NUA rules can be attractive for clients with large amounts of highly appreciated employer company stock—just make sure you know the requirements.

By Tyler DeGroot and Robin Paule

Key Takeaways:

  • The net unrealized appreciation rules associated with marketable securities offer a number of tax and investment planning strategies that can result in significant tax savings.
  • The NUA rules will be most beneficial to those individuals with a significant amount of highly appreciated employer company stock in a 401(k) who are at or near retirement age and who are able to hold significant amounts of employer company stock and still maintain a diverse retirement portfolio.
  • NUA treatment may offer additional efficiencies from an estate and gift tax standpoint, including the opportunity for “stepped up” basis, not otherwise available to securities held in an IRA or other qualified plan.

As corporate executives and highly compensated employees approach retirement, many may want to consider a provision of the tax code that provides tax-favored treatment for distributions of company stock from an employer’s qualified plan such as a 401(k).
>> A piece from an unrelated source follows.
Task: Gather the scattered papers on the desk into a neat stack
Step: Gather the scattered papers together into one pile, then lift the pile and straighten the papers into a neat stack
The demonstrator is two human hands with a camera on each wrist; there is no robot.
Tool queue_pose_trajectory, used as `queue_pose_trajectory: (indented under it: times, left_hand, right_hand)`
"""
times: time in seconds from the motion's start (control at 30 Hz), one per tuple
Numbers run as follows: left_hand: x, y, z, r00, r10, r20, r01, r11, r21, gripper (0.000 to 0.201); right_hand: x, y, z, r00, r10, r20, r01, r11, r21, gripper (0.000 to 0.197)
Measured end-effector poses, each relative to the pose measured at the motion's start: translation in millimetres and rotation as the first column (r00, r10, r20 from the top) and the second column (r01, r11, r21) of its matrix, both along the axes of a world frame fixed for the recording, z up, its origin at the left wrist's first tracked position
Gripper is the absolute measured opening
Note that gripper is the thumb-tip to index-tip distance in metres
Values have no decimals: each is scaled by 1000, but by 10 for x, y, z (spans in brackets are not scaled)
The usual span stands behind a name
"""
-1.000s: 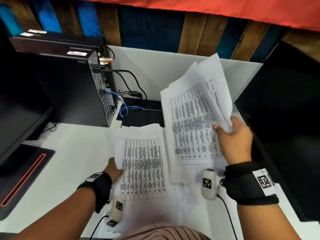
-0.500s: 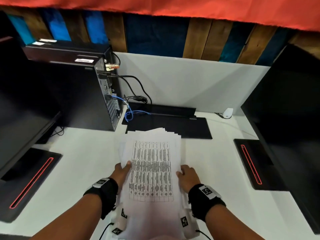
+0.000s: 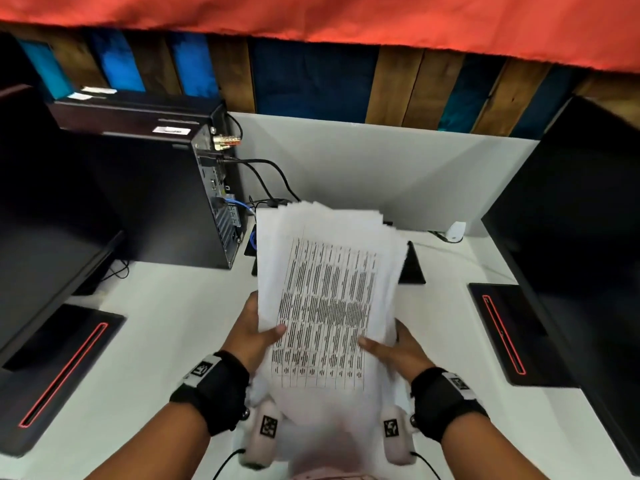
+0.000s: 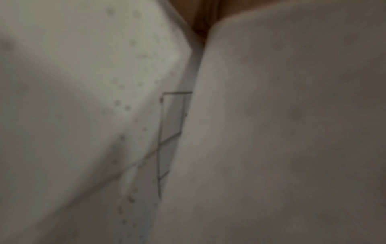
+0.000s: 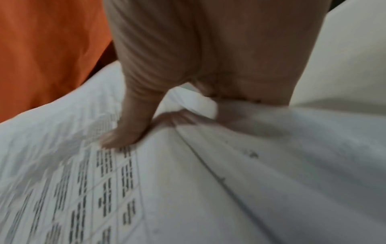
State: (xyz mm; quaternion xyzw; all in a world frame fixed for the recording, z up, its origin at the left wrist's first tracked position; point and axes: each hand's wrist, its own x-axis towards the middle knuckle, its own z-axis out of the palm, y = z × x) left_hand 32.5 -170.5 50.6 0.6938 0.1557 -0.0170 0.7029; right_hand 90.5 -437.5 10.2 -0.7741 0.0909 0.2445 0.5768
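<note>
A stack of white papers [image 3: 329,299] printed with tables is lifted off the white desk [image 3: 149,341], tilted up toward me, its top edges slightly fanned. My left hand [image 3: 256,332] grips its left edge, thumb on the top sheet. My right hand [image 3: 398,348] grips the right edge, thumb pressed on the print. In the right wrist view the thumb [image 5: 125,132] presses the papers [image 5: 188,181], and the fingers go under them. The left wrist view shows only blurred papers [image 4: 104,115] close up.
A black computer tower [image 3: 145,195] with cables stands at back left. Dark monitors [image 3: 571,237] flank both sides, each on a base with a red line [image 3: 505,334]. A black keyboard [image 3: 412,268] lies behind the papers. A small white device [image 3: 455,232] sits at back right.
A second ago my right hand held a separate bunch aloft; it was laid on the pile. Both hands squared the pile flat on the desk, then lifted it and tilted it up.
</note>
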Motion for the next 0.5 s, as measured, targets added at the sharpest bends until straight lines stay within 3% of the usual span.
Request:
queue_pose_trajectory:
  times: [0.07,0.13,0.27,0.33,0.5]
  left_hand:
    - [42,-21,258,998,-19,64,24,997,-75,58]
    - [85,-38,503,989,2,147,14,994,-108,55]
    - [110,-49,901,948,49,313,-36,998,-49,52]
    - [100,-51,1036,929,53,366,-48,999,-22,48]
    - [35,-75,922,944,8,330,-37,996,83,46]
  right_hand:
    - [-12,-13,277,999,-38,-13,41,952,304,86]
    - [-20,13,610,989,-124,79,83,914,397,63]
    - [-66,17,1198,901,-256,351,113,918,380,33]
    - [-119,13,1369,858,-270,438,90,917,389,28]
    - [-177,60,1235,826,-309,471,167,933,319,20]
This provision taxes only the cost basis of the shares of employer company stock when distributed from the 401(k) at ordinary income rates and leaves the net unrealized appreciation, or NUA (the difference between the cost basis and fair market value at the time of the distribution), to be taxed at long-term capital gain rates when the stock is subsequently sold.

Applying the NUA rules may be highly beneficial in the case of executives who have a significant amount of highly appreciated company stock in their company’s qualified plan and doing so creates a number of interesting planning opportunities. First, however, we should examine the requirements needed to qualify for this special provision.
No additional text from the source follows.